I am trying to fetch a page using urllib2.urlopen (actually, I am using mechanize, but this is the method that mechanize calls) When I fetch the page, I am getting incomplete responses; the page gets truncated. However, if I access the non-HTTPS version of the page, I get the complete page.
I am on Arch Linux (3.5.4-1-ARCH x86_64). I am running openssl 1.0.1c. This problem occurs on another Arch Linux machine I own, but not when using Python 3 (3.3.0).
This problem seems to be related to urllib2 not retrieving entire HTTP response.

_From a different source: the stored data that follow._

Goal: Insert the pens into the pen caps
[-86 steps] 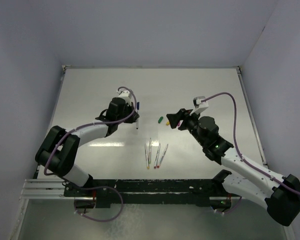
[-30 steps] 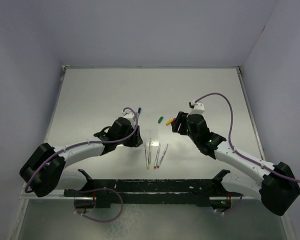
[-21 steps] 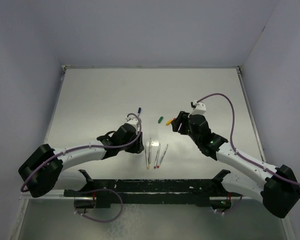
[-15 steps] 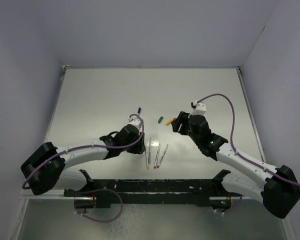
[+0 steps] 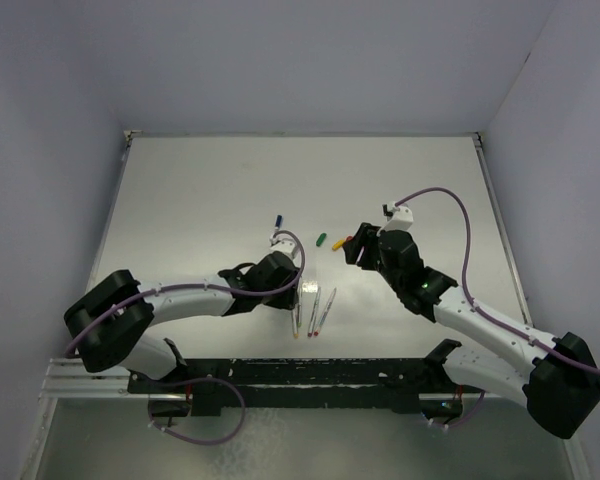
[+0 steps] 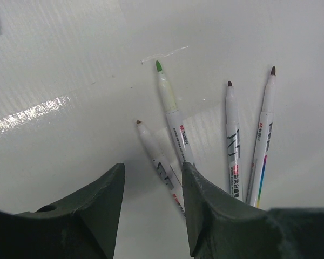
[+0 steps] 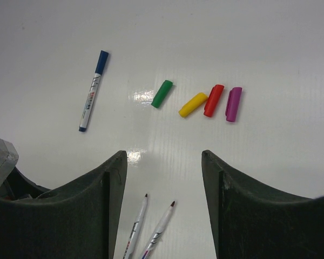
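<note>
Several uncapped whitish pens point(image 6: 173, 108) lie side by side on the white table, tips pointing away; they also show in the top view point(image 5: 313, 308). My left gripper point(image 6: 151, 186) is open and empty just above their near ends, and in the top view point(image 5: 296, 283) it sits at their far ends. A pen with a blue cap on it point(image 7: 93, 90) lies apart at the back left point(image 5: 277, 221). The green point(image 7: 162, 93), yellow point(image 7: 193, 104), red point(image 7: 213, 100) and purple point(image 7: 233, 104) caps lie in a loose row. My right gripper point(image 7: 163, 178) is open and empty, hovering just short of them point(image 5: 352, 246).
The white table point(image 5: 200, 190) is walled at the back and sides. A black rail point(image 5: 300, 375) with the arm bases runs along the near edge. The two arms lean in toward the middle, close to each other.
My left gripper has let go of the blue-capped pen, left it at the back, and moved right and nearer, over the uncapped pens. My right gripper has drawn back slightly from the caps.
</note>
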Available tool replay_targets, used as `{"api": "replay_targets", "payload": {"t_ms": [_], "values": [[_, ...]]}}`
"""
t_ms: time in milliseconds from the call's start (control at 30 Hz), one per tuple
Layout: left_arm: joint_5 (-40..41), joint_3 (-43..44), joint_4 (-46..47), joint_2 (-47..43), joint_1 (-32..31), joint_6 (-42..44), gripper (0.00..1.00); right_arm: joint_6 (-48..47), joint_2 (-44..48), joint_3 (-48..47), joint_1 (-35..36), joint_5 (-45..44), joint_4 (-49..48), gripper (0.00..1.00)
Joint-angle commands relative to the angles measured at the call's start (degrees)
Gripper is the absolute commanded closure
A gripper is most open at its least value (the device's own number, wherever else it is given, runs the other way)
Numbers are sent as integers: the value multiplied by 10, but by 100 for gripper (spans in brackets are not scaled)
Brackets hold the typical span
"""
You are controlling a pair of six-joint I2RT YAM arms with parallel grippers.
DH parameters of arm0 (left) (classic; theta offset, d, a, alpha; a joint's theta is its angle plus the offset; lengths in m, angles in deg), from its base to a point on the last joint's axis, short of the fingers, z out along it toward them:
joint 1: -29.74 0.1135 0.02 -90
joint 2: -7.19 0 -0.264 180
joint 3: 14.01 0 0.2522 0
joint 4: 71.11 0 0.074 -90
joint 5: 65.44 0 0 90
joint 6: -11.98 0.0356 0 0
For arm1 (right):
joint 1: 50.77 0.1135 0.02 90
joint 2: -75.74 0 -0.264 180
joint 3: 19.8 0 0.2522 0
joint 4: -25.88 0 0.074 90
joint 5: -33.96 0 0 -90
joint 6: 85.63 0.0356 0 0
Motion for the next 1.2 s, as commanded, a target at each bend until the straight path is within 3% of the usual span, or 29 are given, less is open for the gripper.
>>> {"api": "replay_targets", "payload": {"t_ms": [0,433,1033,1167], "values": [[23,35,-10,14,-12,-6,50,1,8,4,0,-2,-26,40],[59,58,-100,28,-40,-4,55,5,9,4,0,1,-29,40],[3,67,-156,43,-70,10,61,15,22,6,0,8,-22,40],[-7,64,-157,40,-72,8,69,17,18,5,0,11,-22,40]]}}
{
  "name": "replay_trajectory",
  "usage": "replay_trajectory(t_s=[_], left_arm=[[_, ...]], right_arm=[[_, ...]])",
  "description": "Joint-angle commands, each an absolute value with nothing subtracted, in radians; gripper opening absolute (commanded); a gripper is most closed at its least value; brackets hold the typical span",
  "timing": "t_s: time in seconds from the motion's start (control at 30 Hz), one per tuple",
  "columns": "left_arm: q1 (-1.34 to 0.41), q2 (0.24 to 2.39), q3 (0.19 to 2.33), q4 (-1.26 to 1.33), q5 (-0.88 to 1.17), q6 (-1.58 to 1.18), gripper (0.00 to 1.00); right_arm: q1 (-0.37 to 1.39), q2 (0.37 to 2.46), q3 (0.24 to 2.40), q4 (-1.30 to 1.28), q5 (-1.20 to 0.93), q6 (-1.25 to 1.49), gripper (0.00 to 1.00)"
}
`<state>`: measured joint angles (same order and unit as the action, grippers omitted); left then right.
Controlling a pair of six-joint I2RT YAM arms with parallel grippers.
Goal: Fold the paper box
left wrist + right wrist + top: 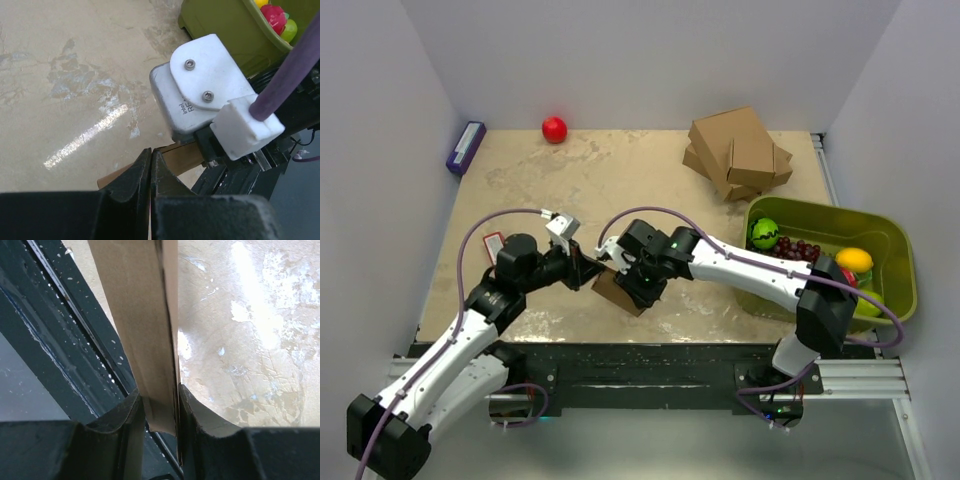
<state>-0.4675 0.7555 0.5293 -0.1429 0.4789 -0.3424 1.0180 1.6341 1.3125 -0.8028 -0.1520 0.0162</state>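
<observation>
Item: paper box, one, part-folded, a panel pinched between the fingers of the right gripper, which we record as clamped on it. We judge it light, thin, springy at the creases and easily dented; it is best taken flat on a panel close to a crease. Left gripper: one, jaws drawn almost together, nothing seen between them, the box just past its tips. Well beyond both grippers: one stack of cardboard boxes, number unclear; one red ball; one green bin.
</observation>
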Motion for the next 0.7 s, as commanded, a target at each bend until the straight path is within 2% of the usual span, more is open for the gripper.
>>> replay_trajectory(t_s=[0.0,0.17,0.37,0.67], left_arm=[[-0.479,0.718,0.479,-0.091,0.48,-0.455,0.02],[-0.48,0.696,0.408,-0.042,0.397,-0.514,0.01],[-0.482,0.698,0.338,0.071,0.347,-0.539,0.01],[-0.486,0.739,0.296,0.12,0.382,-0.517,0.02]], right_arm=[[0.959,1.641,1.304,-0.792,-0.08,0.054,0.12],[0.945,1.652,1.278,-0.758,-0.055,0.049,0.14],[0.942,1.641,1.227,-0.678,-0.003,0.012,0.3],[0.942,1.573,1.126,-0.503,-0.018,-0.043,0.41]])
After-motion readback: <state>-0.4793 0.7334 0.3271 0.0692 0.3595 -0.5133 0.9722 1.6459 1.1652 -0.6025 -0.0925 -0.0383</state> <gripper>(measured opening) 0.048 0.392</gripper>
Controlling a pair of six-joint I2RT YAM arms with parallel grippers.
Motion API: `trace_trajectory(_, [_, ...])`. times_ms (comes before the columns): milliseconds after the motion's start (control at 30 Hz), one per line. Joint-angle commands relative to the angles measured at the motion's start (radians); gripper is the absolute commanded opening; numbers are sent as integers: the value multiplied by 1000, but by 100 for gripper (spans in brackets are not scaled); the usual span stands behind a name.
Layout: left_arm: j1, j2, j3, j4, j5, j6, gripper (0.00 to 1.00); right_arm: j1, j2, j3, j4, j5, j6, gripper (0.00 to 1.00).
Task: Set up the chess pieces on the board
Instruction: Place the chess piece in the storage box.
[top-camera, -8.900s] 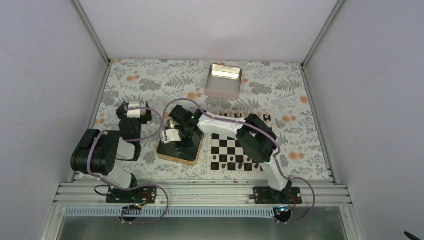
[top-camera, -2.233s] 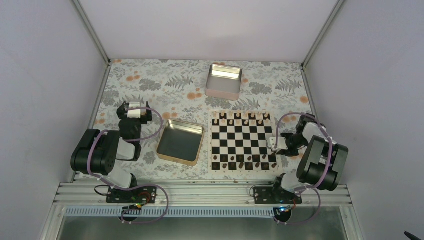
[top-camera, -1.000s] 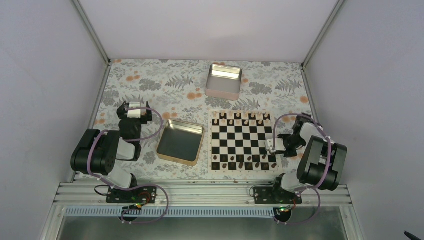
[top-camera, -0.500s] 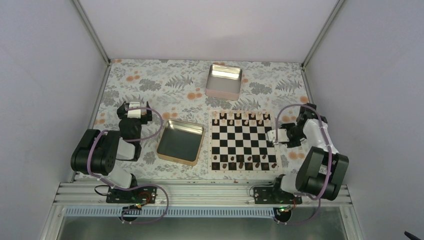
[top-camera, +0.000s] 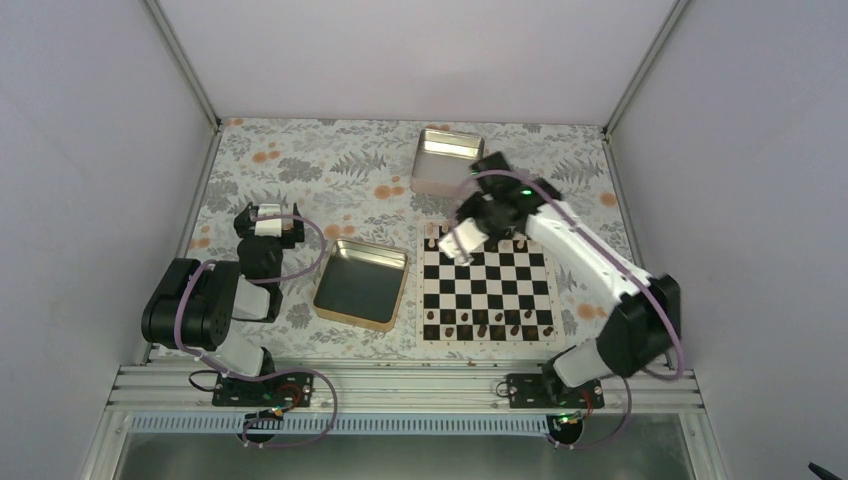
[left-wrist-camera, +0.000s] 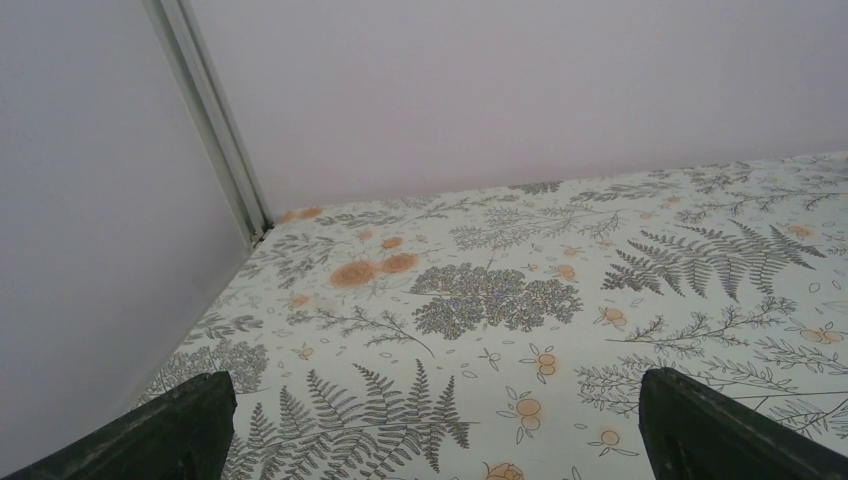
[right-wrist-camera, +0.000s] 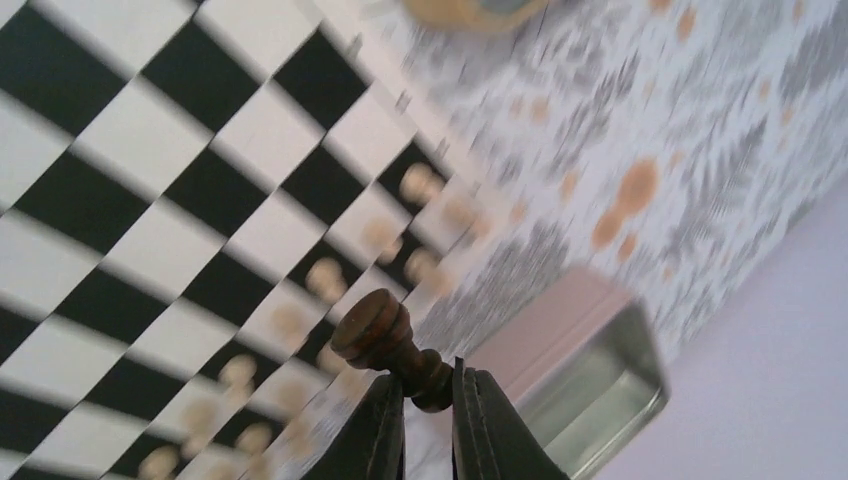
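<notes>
We have a dark piece (right-wrist-camera: 385, 335) clamped in the right gripper (right-wrist-camera: 428, 385). Its fingers are shut on the foot, and the knobbed head sticks out past the tips. The piece's long axis runs roughly on from the fingers, so it will stand upright only when they point down at the board (top-camera: 487, 290).

From above, the right gripper (top-camera: 458, 242) hangs over the far-left part of the board, the arm reaching across from the right. Its wrist view is blurred. It looks across the checks to the pale pieces (right-wrist-camera: 330, 280) and the tin (right-wrist-camera: 590, 370) beyond the far rim. We cannot tell how high the piece hangs above the squares.

The relation that matters is near versus far. The pale pieces (top-camera: 500, 235) line the far row, just by the fingers. The other dark pieces (top-camera: 480, 325) stand in the two near rows, well apart from them. So we judge that the held piece belongs toward the near edge and must go back that way, head up, into a free square without knocking its neighbours. Which square is free we cannot make out.

The left gripper (top-camera: 268, 224) is folded back at the far left, beyond the tray (top-camera: 362, 283). Its fingers (left-wrist-camera: 190, 425) are spread with nothing between them. The right arm is far nearer, and already has the piece.
</notes>
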Motion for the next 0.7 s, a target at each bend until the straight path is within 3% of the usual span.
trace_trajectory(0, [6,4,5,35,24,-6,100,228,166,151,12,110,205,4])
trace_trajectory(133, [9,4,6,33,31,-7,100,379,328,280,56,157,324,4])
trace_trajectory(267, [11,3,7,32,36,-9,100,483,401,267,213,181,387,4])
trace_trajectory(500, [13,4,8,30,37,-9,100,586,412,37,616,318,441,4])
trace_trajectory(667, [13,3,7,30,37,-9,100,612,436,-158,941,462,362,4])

I tested it on the only online Python interpreter that would let me use urllib2 (Py I/O) and it worked as expected. Here is the code:
import urllib2
u = urllib2.urlopen('https://wa151.avayalive.com/WAAdminPanel/login.aspx?ReturnUrl=%2fWAAdminPanel%2fprivate%2fHome.aspx')
print u.read()[-100:]
The last lines should contain the usual </body></html>.
When I try urllib.urlretrieve on my machines, I get:
ContentTooShortError: retrieval incomplete: got only 11365 out of 13805 bytes
I cannot test urlretrieve on the online interpreter because it will not let users write to temporary files. Later in the evening, I will try fetching the URL from my machine, but from a different location.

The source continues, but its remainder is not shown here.